| TASK STATEMENT |
Of all the lines in the records below, copy only those that contain the string "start".

| DATA SHOWN |

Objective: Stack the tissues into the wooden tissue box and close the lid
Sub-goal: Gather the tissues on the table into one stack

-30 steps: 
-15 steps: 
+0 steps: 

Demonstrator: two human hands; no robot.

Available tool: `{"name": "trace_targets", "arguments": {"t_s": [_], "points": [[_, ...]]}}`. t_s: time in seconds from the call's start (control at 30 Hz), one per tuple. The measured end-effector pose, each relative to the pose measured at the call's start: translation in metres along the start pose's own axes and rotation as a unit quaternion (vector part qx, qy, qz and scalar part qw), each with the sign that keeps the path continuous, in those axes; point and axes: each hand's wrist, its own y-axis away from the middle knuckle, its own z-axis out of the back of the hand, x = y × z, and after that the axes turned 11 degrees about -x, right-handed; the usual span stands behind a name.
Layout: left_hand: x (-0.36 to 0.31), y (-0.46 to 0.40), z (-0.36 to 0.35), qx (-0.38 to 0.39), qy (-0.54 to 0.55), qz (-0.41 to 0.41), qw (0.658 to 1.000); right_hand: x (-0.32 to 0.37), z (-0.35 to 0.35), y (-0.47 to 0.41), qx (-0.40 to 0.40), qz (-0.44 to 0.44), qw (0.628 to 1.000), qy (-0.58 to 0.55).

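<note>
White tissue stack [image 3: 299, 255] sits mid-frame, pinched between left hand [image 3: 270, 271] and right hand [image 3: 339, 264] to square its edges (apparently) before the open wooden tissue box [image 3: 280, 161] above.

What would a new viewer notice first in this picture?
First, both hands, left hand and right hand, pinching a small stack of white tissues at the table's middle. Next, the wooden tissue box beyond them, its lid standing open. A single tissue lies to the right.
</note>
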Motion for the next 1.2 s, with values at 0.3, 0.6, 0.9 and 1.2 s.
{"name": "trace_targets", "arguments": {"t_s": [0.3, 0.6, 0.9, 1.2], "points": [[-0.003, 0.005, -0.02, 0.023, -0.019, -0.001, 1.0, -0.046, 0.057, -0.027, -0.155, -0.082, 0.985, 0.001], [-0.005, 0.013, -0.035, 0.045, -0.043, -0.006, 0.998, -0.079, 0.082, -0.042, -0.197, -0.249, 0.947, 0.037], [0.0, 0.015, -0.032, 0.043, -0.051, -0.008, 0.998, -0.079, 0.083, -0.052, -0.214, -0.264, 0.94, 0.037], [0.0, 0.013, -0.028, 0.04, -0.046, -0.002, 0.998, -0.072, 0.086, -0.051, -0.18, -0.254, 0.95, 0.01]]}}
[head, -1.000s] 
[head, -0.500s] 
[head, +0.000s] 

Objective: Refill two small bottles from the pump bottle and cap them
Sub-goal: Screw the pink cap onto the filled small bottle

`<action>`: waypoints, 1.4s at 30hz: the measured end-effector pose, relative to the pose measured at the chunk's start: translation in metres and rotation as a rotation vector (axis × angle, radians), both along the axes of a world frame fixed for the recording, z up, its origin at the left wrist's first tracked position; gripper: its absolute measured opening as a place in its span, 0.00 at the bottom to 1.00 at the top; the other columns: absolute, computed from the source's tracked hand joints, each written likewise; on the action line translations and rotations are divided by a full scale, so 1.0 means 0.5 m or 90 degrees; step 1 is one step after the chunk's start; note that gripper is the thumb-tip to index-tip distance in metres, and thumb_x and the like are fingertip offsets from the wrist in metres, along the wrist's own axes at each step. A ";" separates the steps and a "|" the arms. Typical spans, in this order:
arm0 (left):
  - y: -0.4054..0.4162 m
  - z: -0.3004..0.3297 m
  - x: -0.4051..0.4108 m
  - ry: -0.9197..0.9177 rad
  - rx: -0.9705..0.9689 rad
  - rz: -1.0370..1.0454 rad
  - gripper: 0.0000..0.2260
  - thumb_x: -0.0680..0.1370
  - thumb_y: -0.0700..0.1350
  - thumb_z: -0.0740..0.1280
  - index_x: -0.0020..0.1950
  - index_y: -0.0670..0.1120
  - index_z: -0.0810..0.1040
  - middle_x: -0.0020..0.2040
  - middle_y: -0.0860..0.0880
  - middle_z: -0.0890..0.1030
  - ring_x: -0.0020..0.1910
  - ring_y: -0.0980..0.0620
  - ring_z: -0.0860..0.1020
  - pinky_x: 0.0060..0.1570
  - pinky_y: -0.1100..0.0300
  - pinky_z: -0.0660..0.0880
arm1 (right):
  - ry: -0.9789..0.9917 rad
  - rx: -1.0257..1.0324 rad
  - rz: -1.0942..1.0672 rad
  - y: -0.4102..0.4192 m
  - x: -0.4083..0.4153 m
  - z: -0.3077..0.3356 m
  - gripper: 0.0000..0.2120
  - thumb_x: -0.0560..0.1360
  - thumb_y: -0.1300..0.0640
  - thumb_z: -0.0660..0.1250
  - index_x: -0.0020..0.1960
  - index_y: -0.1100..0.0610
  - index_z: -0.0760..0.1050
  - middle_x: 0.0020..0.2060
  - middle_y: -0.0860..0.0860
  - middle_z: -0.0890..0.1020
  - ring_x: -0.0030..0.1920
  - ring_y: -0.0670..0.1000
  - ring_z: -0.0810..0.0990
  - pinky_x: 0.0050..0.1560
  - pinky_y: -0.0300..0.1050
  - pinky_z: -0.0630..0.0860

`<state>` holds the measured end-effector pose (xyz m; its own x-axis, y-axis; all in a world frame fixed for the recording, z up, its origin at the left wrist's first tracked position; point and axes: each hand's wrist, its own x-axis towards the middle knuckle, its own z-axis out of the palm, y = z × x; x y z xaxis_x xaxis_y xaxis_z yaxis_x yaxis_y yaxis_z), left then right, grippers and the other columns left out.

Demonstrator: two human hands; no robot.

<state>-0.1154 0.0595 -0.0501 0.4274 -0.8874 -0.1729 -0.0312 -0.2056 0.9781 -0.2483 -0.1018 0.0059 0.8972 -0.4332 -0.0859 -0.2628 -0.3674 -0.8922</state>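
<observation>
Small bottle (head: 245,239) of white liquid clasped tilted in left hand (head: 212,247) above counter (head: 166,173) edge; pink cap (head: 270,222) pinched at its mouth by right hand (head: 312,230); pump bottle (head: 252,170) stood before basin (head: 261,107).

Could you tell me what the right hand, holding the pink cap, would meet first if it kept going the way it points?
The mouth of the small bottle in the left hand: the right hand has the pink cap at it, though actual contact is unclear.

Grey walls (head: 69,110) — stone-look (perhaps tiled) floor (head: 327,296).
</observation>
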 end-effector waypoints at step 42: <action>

| OUTPUT OF THE TASK |
Available tool: `{"name": "trace_targets", "arguments": {"t_s": [_], "points": [[_, ...]]}}`. t_s: time in seconds from the call's start (control at 30 Hz), one per tuple. The measured end-effector pose, each relative to the pose measured at the call's start: translation in metres along the start pose's own axes and rotation as a unit quaternion (vector part qx, qy, qz and scalar part qw), each with the sign that keeps the path continuous, in those axes; point and axes: each hand's wrist, its own y-axis away from the middle knuckle, its own z-axis out of the back of the hand, x = y × z, and after that the axes turned 11 degrees about -x, right-handed; the usual span stands behind a name.
`<action>`: waypoints, 1.4s at 30hz: the measured end-effector pose, relative to the pose measured at the chunk's start: translation in metres and rotation as a rotation vector (axis × angle, radians), both along the axes of a world frame fixed for the recording, z up, its origin at the left wrist's first tracked position; gripper: its absolute measured opening as a place in its span, 0.00 at the bottom to 1.00 at the top; the other columns: absolute, computed from the source's tracked hand joints, each written likewise; on the action line translations and rotations are divided by a full scale, so 1.0 means 0.5 m or 90 degrees; step 1 is one step after the chunk's start; note that gripper is the thumb-tip to index-tip distance in metres, and thumb_x and the like are fingertip offsets from the wrist in metres, along the wrist's own axes at each step. A ";" separates the steps and a "|" the arms. Typical spans, in this order:

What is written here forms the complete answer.